[RECORDS FOR THE EXERCISE]

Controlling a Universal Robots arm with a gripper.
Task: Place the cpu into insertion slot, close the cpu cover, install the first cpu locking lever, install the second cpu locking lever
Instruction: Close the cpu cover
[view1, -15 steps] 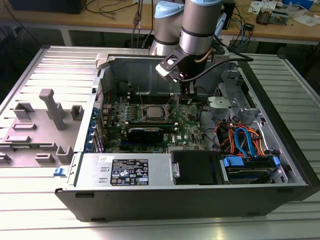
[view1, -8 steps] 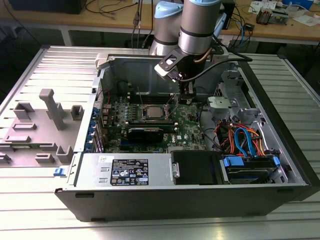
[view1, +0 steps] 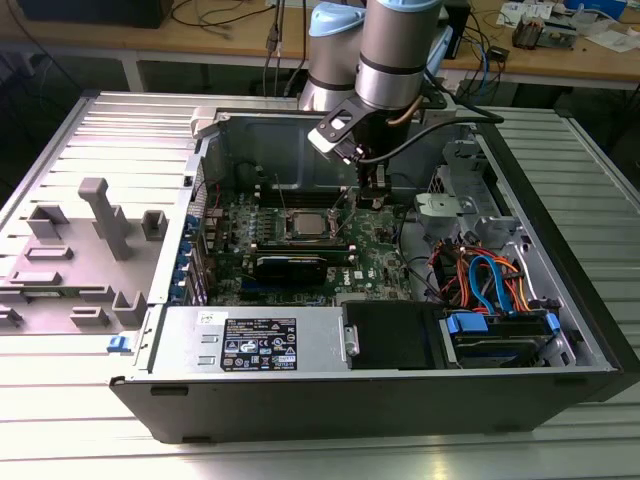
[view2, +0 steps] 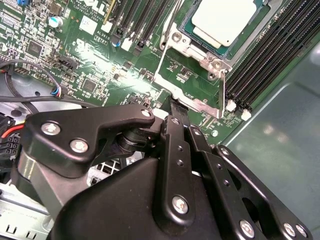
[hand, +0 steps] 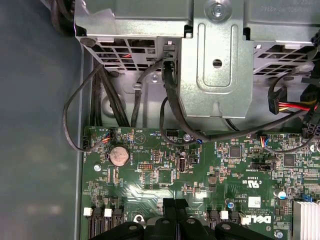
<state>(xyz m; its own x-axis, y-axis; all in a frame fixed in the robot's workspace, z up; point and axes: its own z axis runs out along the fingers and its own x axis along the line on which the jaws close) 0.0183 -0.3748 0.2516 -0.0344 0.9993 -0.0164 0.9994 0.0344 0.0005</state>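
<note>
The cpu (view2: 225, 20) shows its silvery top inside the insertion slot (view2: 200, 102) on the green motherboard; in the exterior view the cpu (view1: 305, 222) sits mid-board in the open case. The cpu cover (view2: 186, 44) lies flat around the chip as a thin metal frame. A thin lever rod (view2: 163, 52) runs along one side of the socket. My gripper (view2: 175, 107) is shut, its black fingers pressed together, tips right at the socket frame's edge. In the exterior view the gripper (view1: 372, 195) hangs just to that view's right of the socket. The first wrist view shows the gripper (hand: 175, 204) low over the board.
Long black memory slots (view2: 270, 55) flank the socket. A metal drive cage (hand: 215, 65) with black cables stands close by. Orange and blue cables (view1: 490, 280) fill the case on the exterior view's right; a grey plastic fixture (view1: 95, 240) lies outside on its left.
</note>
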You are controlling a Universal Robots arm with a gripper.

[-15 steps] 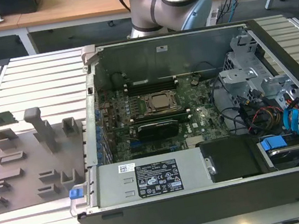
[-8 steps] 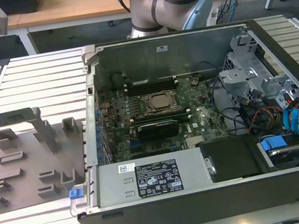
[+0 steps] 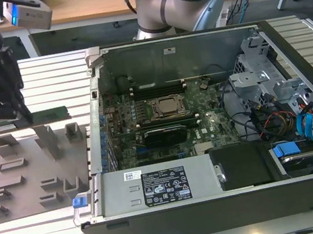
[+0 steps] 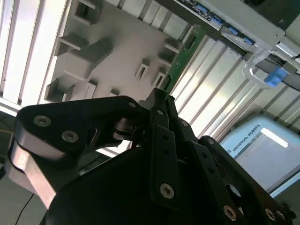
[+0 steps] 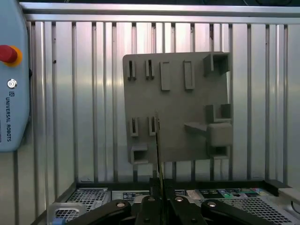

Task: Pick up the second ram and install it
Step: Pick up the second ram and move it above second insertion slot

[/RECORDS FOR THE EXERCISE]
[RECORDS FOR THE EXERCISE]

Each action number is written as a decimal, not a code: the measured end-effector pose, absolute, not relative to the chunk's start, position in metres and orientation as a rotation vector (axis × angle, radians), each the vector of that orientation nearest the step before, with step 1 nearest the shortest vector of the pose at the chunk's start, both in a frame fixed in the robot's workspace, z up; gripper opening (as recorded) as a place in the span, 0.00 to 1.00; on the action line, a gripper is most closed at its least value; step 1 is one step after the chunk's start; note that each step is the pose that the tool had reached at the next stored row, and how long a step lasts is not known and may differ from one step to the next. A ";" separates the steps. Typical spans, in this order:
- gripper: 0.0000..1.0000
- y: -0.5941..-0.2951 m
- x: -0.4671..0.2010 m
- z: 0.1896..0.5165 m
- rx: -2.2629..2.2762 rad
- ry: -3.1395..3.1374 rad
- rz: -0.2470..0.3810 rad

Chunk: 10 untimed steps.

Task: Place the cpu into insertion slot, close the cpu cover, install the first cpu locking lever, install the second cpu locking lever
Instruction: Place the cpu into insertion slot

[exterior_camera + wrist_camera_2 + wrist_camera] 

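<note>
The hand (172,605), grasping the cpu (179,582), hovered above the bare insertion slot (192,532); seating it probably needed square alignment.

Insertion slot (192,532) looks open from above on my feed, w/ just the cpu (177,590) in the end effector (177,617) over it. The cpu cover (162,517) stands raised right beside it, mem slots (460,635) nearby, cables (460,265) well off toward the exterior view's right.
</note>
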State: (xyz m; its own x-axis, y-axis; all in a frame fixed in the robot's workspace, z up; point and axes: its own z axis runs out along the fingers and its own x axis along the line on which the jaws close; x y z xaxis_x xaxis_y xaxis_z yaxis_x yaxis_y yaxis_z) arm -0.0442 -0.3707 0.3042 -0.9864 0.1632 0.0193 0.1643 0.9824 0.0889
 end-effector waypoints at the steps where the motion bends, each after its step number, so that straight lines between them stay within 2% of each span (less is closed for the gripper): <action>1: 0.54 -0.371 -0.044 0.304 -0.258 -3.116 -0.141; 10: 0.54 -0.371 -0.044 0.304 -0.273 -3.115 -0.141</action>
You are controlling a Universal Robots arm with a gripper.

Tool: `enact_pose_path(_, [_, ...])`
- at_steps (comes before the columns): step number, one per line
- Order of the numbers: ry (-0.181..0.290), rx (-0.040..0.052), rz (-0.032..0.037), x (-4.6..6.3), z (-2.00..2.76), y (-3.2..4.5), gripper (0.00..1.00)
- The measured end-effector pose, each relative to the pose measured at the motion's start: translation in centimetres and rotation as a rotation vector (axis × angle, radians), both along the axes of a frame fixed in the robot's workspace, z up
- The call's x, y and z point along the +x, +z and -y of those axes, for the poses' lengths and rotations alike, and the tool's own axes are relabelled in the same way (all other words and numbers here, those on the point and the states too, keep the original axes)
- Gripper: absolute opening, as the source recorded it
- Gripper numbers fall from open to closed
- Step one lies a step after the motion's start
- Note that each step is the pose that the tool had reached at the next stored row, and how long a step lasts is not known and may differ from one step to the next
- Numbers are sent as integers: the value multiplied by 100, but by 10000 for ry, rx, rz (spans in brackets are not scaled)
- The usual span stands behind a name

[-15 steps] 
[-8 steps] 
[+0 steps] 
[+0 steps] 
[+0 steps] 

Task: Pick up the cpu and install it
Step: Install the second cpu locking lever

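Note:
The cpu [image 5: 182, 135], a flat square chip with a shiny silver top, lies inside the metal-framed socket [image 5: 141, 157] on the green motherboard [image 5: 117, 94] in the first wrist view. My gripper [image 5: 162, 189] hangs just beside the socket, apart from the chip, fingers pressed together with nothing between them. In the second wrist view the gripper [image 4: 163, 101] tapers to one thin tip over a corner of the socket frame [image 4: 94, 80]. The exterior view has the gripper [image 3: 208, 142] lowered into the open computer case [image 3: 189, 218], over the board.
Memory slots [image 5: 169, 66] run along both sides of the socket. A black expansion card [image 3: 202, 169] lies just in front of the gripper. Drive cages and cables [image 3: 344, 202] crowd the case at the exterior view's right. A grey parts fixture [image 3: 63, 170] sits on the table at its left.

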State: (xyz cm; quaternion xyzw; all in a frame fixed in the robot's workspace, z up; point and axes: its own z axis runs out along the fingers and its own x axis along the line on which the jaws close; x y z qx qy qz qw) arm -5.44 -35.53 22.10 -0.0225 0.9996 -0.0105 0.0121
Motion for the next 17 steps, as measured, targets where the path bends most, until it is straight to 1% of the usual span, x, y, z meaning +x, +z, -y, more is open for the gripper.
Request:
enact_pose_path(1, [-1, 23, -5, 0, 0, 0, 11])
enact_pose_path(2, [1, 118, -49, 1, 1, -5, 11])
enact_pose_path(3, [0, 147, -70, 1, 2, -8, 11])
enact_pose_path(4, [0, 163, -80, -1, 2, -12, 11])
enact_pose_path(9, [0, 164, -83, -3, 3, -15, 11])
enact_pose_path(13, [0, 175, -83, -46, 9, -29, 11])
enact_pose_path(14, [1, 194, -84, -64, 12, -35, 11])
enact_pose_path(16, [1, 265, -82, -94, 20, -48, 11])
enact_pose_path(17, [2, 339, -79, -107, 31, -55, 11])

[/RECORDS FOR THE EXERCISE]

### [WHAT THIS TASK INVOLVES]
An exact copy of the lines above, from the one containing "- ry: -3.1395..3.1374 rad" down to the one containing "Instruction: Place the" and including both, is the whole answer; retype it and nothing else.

### [YOUR RESPONSE]
- ry: -3.1395..3.1374 rad
- rz: -0.2470..0.3810 rad

Chunk: 10 untimed steps.

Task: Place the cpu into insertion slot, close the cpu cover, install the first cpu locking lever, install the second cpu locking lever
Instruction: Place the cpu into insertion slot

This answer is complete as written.